= Beginning of Section =

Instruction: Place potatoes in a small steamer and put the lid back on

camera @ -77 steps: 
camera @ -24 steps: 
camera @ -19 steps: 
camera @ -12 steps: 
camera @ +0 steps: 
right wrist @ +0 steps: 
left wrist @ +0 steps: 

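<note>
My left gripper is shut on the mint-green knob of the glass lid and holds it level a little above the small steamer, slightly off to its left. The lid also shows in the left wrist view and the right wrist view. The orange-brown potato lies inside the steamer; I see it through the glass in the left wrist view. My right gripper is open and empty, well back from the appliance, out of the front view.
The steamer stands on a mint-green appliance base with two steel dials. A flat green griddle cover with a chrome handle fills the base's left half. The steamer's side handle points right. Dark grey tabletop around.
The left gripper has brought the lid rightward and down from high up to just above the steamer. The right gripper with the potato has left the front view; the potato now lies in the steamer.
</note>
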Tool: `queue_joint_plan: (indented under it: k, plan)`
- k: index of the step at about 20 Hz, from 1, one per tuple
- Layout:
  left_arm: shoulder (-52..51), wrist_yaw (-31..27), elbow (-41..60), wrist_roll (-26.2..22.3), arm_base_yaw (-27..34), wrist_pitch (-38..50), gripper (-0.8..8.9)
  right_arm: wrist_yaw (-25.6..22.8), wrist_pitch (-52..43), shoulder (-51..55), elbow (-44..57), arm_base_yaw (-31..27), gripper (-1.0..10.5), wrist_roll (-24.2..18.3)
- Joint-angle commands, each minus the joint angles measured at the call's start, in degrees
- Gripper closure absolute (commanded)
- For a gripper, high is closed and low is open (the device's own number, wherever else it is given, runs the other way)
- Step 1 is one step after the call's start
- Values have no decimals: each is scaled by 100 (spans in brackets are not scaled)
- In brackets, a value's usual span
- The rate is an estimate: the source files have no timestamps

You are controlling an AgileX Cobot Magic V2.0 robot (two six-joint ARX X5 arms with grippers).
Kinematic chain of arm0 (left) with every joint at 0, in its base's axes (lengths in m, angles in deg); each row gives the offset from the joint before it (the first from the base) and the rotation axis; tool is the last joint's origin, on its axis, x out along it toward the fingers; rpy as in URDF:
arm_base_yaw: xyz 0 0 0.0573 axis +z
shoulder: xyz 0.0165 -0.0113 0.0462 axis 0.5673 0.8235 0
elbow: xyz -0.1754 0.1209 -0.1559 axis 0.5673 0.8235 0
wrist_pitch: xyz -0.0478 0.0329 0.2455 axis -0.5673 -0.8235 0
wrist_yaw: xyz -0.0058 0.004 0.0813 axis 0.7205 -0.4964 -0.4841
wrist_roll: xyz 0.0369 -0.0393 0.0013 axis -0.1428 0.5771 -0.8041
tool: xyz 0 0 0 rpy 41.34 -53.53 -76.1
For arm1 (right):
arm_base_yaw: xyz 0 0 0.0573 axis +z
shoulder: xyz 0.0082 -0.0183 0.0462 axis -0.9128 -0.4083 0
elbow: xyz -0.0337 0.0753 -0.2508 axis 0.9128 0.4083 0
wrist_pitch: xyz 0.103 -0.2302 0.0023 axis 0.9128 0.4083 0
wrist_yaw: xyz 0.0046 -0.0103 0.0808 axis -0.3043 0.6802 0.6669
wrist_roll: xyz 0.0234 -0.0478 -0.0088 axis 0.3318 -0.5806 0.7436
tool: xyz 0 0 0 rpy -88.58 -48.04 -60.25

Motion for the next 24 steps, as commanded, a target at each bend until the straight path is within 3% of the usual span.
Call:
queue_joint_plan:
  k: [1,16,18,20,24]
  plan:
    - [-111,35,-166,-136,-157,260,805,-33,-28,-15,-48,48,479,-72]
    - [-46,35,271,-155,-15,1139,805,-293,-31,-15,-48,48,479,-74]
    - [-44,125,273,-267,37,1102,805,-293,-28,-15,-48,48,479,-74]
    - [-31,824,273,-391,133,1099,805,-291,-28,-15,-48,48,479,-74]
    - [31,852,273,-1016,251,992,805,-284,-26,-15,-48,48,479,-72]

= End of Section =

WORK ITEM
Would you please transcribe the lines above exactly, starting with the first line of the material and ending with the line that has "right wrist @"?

OUTPUT FOR THIS TASK
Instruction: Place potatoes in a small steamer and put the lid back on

camera @ -77 steps: 
camera @ -24 steps: 
camera @ -19 steps: 
camera @ -12 steps: 
camera @ +0 steps: 
right wrist @ +0 steps: 

The output requires no additions.